What you have to do - The answer must restate every record word for word.
** Data for the task follows **
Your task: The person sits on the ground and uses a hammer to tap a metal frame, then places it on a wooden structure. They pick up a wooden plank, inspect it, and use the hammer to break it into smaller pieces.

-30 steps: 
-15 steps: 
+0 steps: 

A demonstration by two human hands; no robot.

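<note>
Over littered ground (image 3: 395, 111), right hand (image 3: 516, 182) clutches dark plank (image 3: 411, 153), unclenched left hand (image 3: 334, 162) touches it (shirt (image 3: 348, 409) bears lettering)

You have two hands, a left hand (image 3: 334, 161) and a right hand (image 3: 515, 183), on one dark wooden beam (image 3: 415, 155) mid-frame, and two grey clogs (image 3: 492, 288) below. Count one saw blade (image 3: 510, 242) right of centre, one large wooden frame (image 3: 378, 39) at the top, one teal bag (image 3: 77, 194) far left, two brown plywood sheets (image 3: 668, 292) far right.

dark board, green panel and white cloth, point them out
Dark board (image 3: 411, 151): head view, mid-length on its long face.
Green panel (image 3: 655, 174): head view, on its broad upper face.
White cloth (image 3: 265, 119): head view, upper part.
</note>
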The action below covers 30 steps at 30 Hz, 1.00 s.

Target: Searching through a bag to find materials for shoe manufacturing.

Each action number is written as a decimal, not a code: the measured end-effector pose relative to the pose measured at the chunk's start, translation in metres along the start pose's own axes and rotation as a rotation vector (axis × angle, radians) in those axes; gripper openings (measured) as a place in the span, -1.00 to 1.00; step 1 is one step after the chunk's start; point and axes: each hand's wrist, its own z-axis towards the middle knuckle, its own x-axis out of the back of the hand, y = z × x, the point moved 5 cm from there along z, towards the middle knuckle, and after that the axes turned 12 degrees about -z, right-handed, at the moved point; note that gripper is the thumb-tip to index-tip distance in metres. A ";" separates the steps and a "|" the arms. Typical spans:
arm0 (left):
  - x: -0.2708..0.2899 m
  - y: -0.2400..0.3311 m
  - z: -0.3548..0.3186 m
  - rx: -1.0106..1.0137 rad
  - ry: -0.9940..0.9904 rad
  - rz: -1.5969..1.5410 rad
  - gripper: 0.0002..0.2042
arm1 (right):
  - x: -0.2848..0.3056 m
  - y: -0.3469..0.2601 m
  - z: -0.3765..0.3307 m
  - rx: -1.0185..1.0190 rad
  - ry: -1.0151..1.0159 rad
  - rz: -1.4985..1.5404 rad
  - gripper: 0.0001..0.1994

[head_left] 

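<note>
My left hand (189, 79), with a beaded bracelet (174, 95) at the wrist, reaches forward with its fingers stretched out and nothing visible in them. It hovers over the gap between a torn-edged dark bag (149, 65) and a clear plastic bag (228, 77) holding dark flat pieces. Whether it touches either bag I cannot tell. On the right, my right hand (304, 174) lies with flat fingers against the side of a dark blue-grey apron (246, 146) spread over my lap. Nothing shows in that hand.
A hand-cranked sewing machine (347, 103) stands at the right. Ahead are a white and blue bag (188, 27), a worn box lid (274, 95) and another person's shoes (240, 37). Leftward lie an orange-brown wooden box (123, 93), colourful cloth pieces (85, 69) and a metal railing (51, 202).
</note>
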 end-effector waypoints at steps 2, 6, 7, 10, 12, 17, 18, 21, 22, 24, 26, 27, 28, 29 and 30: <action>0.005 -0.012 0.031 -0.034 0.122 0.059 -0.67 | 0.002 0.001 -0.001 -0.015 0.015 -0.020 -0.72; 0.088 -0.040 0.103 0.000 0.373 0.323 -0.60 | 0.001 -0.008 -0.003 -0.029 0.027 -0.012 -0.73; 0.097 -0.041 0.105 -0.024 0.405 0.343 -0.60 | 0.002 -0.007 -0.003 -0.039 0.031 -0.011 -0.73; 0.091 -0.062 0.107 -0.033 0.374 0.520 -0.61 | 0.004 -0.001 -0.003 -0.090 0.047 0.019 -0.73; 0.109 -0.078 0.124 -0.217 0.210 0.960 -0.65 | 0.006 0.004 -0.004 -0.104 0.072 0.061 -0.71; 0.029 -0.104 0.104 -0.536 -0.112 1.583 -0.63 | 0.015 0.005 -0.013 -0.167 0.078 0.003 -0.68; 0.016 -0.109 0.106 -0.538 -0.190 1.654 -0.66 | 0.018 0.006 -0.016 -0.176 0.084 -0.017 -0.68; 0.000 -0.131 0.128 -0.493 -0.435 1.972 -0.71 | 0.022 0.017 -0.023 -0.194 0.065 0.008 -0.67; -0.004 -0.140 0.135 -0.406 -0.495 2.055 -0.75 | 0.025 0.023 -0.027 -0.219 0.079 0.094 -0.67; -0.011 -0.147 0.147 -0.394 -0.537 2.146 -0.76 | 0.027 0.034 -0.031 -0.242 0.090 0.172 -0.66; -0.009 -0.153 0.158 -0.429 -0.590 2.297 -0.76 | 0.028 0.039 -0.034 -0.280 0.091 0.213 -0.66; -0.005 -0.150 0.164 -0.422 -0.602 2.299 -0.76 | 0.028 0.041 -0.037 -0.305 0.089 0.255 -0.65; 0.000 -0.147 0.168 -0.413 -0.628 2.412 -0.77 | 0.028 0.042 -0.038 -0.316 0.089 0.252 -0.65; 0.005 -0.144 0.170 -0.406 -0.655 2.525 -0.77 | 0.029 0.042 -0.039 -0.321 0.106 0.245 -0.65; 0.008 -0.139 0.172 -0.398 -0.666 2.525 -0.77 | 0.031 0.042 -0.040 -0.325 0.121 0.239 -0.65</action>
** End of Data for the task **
Exercise solution -
Your task: The person sits on the ground and uses a hammer to tap a metal frame, then places it on a wooden structure. They pick up a wooden plank, inspect it, and use the hammer to break it into smaller pieces.

-30 steps: 
-15 steps: 
+0 steps: 

A demonstration by two human hands; no robot.

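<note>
Over littered ground (image 3: 395, 111), right hand (image 3: 516, 182) clutches dark plank (image 3: 411, 153), unclenched left hand (image 3: 334, 162) touches it (shirt (image 3: 348, 409) bears lettering)

You have two hands, a left hand (image 3: 334, 161) and a right hand (image 3: 515, 183), on one dark wooden beam (image 3: 415, 155) mid-frame, and two grey clogs (image 3: 492, 288) below. Count one saw blade (image 3: 510, 242) right of centre, one large wooden frame (image 3: 378, 39) at the top, one teal bag (image 3: 77, 194) far left, two brown plywood sheets (image 3: 668, 292) far right.

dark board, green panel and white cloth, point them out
Dark board (image 3: 411, 151): head view, mid-length on its long face.
Green panel (image 3: 655, 174): head view, on its broad upper face.
White cloth (image 3: 265, 119): head view, upper part.
</note>
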The action below covers 30 steps at 30 Hz, 1.00 s.

Target: Searching through a bag to find materials for shoe manufacturing.

Each action number is written as a decimal, not a code: the measured end-effector pose relative to the pose measured at the chunk's start, translation in metres along the start pose's own axes and rotation as a rotation vector (axis × angle, radians) in those axes; gripper openings (measured) as a place in the span, -1.00 to 1.00; step 1 is one step after the chunk's start; point and axes: each hand's wrist, its own z-axis towards the middle knuckle, its own x-axis out of the back of the hand, y = z × x, the point moved 5 cm from there along z, towards the middle knuckle, and after that the axes turned 12 degrees about -z, right-handed, at the moved point; note that gripper is the thumb-tip to index-tip distance in metres. A ";" separates the steps and a "|" the arms. Typical spans:
arm0 (left):
  - x: -0.2708..0.2899 m
  - y: -0.2400..0.3311 m
  - z: -0.3548..0.3186 m
  - rx: -1.0106..1.0137 rad
  - ry: -0.9940..0.9904 rad
  - rz: -1.5969..1.5410 rad
  - gripper: 0.0002..0.2042
arm1 (right):
  - x: -0.2848..0.3056 m
  - y: -0.3469..0.2601 m
  - z: -0.3765..0.3307 m
  - rx: -1.0185..1.0190 rad
  - ry: -1.0151..1.0159 rad
  - rz: -1.4985..1.5404 rad
  - gripper: 0.0001..0.1994

[head_left] 

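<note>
My left hand (189, 79), with a beaded bracelet (174, 95) at the wrist, reaches forward with its fingers stretched out and nothing visible in them. It hovers over the gap between a torn-edged dark bag (149, 65) and a clear plastic bag (228, 77) holding dark flat pieces. Whether it touches either bag I cannot tell. On the right, my right hand (304, 174) lies with flat fingers against the side of a dark blue-grey apron (246, 146) spread over my lap. Nothing shows in that hand.
A hand-cranked sewing machine (347, 103) stands at the right. Ahead are a white and blue bag (188, 27), a worn box lid (274, 95) and another person's shoes (240, 37). Leftward lie an orange-brown wooden box (123, 93), colourful cloth pieces (85, 69) and a metal railing (51, 202).
</note>
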 end-effector waypoints at steps 2, 6, 7, 10, 12, 17, 18, 21, 22, 24, 26, 27, 28, 29 and 30: <action>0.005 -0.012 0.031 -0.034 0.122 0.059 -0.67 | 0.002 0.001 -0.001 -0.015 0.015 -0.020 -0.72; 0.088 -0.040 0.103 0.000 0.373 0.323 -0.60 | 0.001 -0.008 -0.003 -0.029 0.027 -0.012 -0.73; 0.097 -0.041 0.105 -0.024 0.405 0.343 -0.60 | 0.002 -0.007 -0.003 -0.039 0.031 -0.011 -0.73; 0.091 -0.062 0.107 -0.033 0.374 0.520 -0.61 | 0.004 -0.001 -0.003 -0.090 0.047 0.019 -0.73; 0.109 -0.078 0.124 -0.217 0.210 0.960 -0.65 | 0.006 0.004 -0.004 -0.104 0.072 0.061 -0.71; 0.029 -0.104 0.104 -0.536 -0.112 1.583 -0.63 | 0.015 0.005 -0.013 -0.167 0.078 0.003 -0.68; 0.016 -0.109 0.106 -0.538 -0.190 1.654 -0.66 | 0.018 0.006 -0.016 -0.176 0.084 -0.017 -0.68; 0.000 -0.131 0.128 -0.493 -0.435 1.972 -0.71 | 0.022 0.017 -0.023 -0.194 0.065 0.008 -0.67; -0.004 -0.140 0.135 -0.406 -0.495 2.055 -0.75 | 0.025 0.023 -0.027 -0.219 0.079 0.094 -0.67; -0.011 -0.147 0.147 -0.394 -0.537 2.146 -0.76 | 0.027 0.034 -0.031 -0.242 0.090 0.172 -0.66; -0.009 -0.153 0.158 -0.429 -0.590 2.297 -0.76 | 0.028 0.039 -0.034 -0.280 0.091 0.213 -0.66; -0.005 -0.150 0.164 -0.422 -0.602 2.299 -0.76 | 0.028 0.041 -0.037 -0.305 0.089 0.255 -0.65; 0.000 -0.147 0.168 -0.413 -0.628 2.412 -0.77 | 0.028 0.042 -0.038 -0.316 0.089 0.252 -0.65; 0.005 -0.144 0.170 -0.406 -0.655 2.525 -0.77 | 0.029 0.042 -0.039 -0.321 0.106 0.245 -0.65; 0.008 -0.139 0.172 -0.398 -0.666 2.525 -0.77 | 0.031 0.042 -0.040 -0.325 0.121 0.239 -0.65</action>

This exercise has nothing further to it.